Und auch die Präsentation kann hier nichts mehr retten. Nicht, dass sie es versuchen würde. Die Sprachausgabe ist zwar von Stimmen und Qualität sehr solide, die Grafik aber alles andere als zeitgemäß, auch für einen Multiplattform-Titel. Während die Texturen in den Gesichtern noch ganz okay aussehen, sind die restlichen Körper- und Kleidungstexturen grobschlächtig und verwaschen. Über die Animationen, auch hier sei vor allem wieder das Schleichen als Beispiel angeführt, sollte man am besten auch nicht viele Worte verlieren, sie sind aber immer wieder für einen Lacher gut.  Auch die Leveltexturen sind bestenfalls Mittelmaß und nur wenig liebevoll gestaltet.

Fazit:
Wieder einmal ein klarer Fall von verschenktem Potenzial. Eine gute, sich vom Einheitsbrei abhebende Spielidee trifft auf die harte Realität.

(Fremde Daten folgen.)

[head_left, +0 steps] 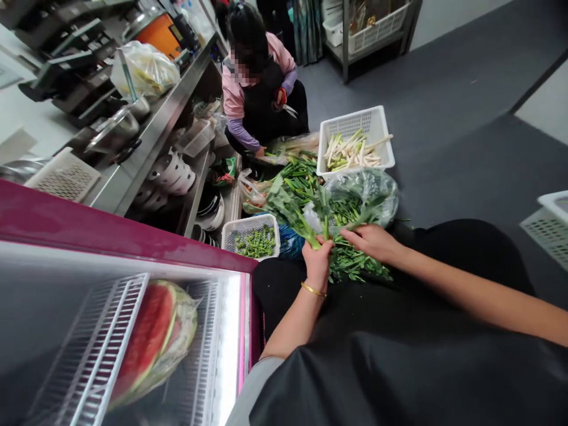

Die grafische Präsentation hinkt aktuellen Titeln deutlich hinterher. Das wäre noch verschmerzbar, aber trotz aller guten Ansätze, einer stimmigen Atmosphäre und dem wirklichen interessanten Konversations- und Entscheidungssystem wirkt Alpha Protocol bezüglich seines Gameplays unfertig. Sowohl die Spielmechanik als auch die dümmliche KI verhindern größeren Spielspaß. Den finden nur wirklich hartgesottene und masochistisch veranlagte Genre-Fans.